Read .mat file in Python

Question

I know how to call any data from the attached file (URL) by Python except any data connected with the name "ROI". For example, you can check "data_dic_save/displacements/roi_ref_formatted". I want to use data from this path in my work (like mask and region). However, I cannot open (read) them. Could you help me?

URL for .mat file: https://www.dropbox.com/s/127vo3uew0fppw5/res.mat?dl=0

Code:

with h5py.File('~/res.mat', 'r') as f:
    d = f.get('data_dic_save/displacements/roi_ref_formatted')
    print(d.attrs['mask'])

Error message:

KeyError: "Can't open attribute (can't locate attribute: 'mask')"

This is a valid question. Your dataset (`data_dic_save/displacements/roi_ref_formatted`) doesn't have an attribute named `mask`. That's why you get the error. You can confirm this with `print (d.attrs.__contains__('mask'))` In fact, this dataset doesn't have any attributes. — kcw78, Jul 14 '20 at 14:19
Dear kcw78, thank you for your reply. However, how can I read data from "roi_ref_formatted"? I checked this file in Matlab and got a lot of information from this path.
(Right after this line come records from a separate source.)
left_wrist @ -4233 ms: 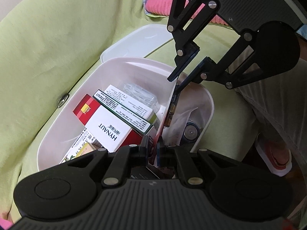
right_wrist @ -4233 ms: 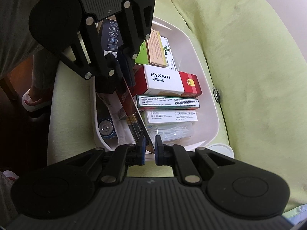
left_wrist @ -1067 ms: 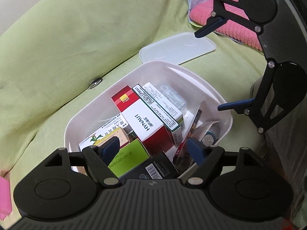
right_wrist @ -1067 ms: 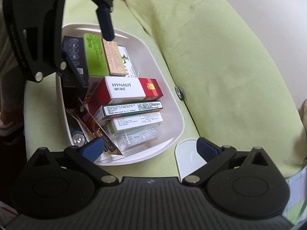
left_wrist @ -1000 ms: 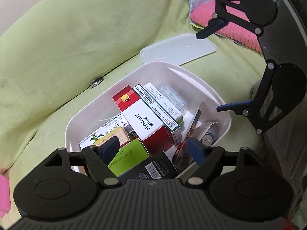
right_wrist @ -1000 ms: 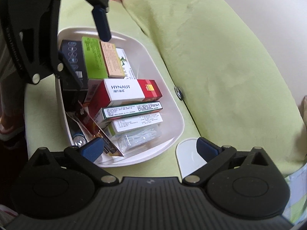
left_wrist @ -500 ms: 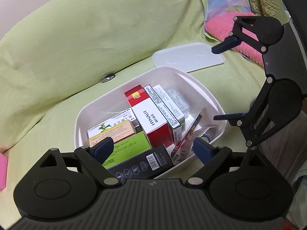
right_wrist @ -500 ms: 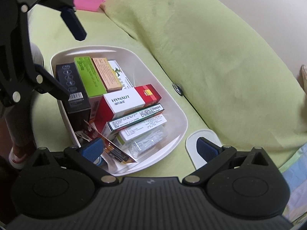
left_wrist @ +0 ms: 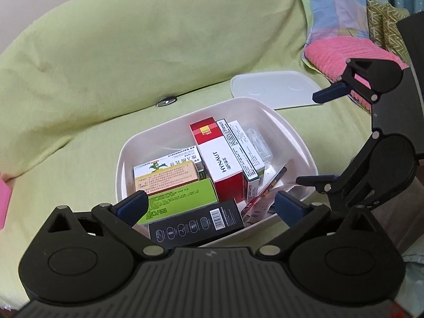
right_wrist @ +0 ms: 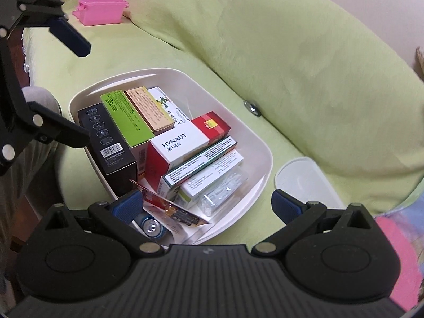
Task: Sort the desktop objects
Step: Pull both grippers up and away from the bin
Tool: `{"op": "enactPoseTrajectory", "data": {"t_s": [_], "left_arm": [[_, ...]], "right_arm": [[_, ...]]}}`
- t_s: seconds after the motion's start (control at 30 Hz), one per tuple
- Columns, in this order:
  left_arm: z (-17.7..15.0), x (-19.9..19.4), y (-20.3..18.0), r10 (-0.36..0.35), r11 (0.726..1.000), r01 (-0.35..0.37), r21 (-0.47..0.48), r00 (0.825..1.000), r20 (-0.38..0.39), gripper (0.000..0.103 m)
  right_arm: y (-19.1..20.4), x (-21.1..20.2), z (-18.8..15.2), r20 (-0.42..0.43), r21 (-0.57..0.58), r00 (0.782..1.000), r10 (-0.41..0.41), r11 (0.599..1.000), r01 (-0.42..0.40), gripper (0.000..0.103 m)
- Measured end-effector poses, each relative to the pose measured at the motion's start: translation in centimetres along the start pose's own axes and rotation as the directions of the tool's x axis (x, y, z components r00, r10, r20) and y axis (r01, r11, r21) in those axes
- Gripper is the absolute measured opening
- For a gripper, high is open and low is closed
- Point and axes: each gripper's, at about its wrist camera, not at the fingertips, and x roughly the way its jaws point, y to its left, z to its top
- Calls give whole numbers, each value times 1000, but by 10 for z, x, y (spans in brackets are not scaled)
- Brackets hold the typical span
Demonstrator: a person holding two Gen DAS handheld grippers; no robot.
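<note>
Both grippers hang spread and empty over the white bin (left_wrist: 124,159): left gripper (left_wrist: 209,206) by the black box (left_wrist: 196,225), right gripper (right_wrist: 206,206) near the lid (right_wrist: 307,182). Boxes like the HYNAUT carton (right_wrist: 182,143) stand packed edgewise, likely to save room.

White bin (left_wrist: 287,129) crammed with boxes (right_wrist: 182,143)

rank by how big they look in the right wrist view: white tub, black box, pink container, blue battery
1. white tub, largest by far
2. black box
3. pink container, though it sits much farther from the camera, so its true size against the box is unsure
4. blue battery, smallest, partly hidden
</note>
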Motion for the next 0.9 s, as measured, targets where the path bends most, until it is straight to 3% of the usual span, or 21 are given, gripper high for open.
{"op": "enactPoseTrajectory", "data": {"t_s": [0.37, 0.47, 0.67, 0.9], "left_arm": [[11, 7, 16, -69, 995, 68, -66, 998, -12, 102], [17, 13, 24, -85, 993, 83, -81, 996, -18, 102], [31, 23, 50, -117, 985, 114, -127, 993, -16, 102], [56, 41, 81, -158, 975, 157, -157, 987, 8, 102]], "right_arm": [[-26, 10, -3, -32, 176, 994, 109, 979, -101, 101], [-41, 5, -4, 41, 221, 992, 121, 967, -127, 101], [-73, -12, -2, 213, 260, 959, 188, 935, -241, 101], [-109, 13, 1, 181, 375, 951, 252, 876, -304, 101]]}}
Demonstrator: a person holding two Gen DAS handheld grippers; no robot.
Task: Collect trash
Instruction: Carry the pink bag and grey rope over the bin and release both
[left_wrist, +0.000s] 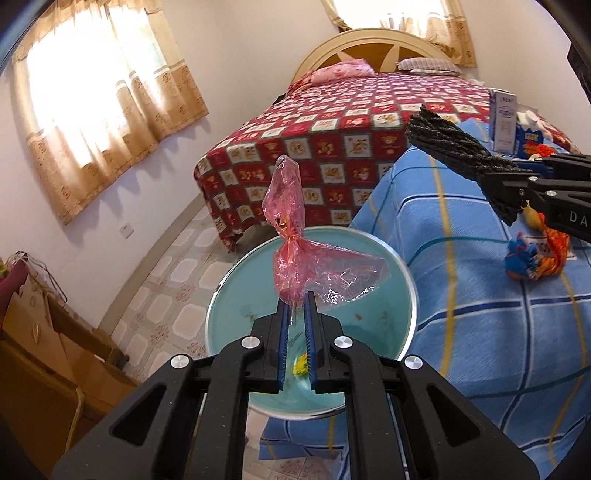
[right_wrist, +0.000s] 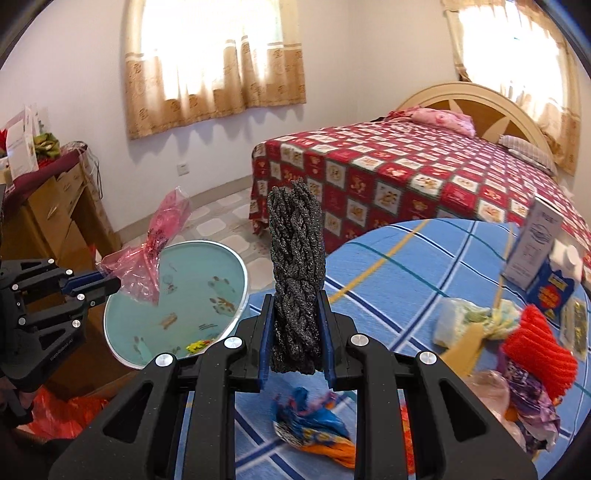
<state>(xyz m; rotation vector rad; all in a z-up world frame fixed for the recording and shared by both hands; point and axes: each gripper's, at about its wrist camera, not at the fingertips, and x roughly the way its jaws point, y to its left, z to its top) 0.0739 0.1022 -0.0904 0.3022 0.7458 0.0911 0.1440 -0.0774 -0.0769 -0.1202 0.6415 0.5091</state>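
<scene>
My left gripper (left_wrist: 296, 301) is shut on a crumpled pink plastic wrapper (left_wrist: 295, 251), held up over a round teal bin (left_wrist: 369, 306). The right wrist view shows that gripper (right_wrist: 107, 282) at the left with the pink wrapper (right_wrist: 147, 254) above the bin (right_wrist: 122, 343). My right gripper (right_wrist: 295, 299) is shut on a dark grey braided bundle (right_wrist: 295, 266) that stands upright between its pads. In the left wrist view the same bundle (left_wrist: 454, 151) juts in from the right edge. A small yellow scrap (left_wrist: 300, 366) lies inside the bin.
A table with a blue checked cloth (right_wrist: 406, 266) holds a white carton (right_wrist: 532, 243), a red knitted piece (right_wrist: 539, 350), colourful wrappers (right_wrist: 314, 432) and other litter. Behind stands a bed with a red patterned cover (left_wrist: 332, 129). A wooden cabinet (right_wrist: 55, 214) lines the left wall.
</scene>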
But I need parse this file by Python... — Eugene Statnik, Jul 14 '20 at 15:32
Your dataset (`roi_ref_formatted`) is an array of object references with shape of (54,1). Use `print (d.dtype, d.shape)` to confirm. MATLAB saved as HDF5 is complicated. It uses object references that point to other objects in the file. To see how it works, `print (f[ d[0,0] ])` and you will get `HDF5 dataset "Lj"`, which is object reference that points to `f['/#refs#/Lj']` You can see this by comparing `print (f['/#refs#/Lj'][:])` to `print (f[ d[0,0] ][:])` — kcw78, Jul 14 '20 at 18:15
I checked your recommendations and got the following: object (54, 1) [[3707764736 2 1 1 110 1]] [[3707764736 2 1 1 110 1]] However, Matlab got another result (see attached link for screenshots). Why did I get these strange values??? https://www.dropbox.com/sh/1uli6oeq9yzrn1r/AAAUI0qnymY1qoNRfok9J_Yva?dl=0 — Eugene Statnik, Jul 15 '20 at 06:30
Warning: I am not an expert in MATLAB or Object References. Everything I know I learned by trail and error. I can't answer your "why" question. MATLAB uses a convoluted method to store data in HDF5 format (lots and lots of Object References). I opened your .mat file with **HDFVIEW**. All of the datasets in the `displacements` Group are 54X1 arrays of Object References. The same is true for all datasets in the `strains` Group. I suspect the datasets in the `dispinfo` and `straininfo` groups provide mapping. I found `region` and `size_mask` data in the `#refs#` datasets. — kcw78, Jul 15 '20 at 14:57

score 0 · Answer 1 · answered Jul 16 '20 at 01:31

This answer is collected from my comments above, along with some additional insights regarding reading MATLAB files saved as HDF5. Frankly it's more complicated than a typical HDF5 file.

First, let's address your error reading the mask attribute. The dataset data_dic_save/displacements/roi_ref_formatted doesn't have an attribute named mask. That's why you get the error. You can confirm with:

print (d.attrs.__contains__('mask'))

In fact, this dataset doesn't have any attributes. The following code will iterate over all attributes of object d, then print the attribute names and values:

for name in d.attrs.__iter__():
    print (name, h5f.attrs[name])

Now, let's talk about MATLAB files in HDF5 format. (Caveat: I am not an expert in MATLAB or Object References. Everything I know I learned by trail and error).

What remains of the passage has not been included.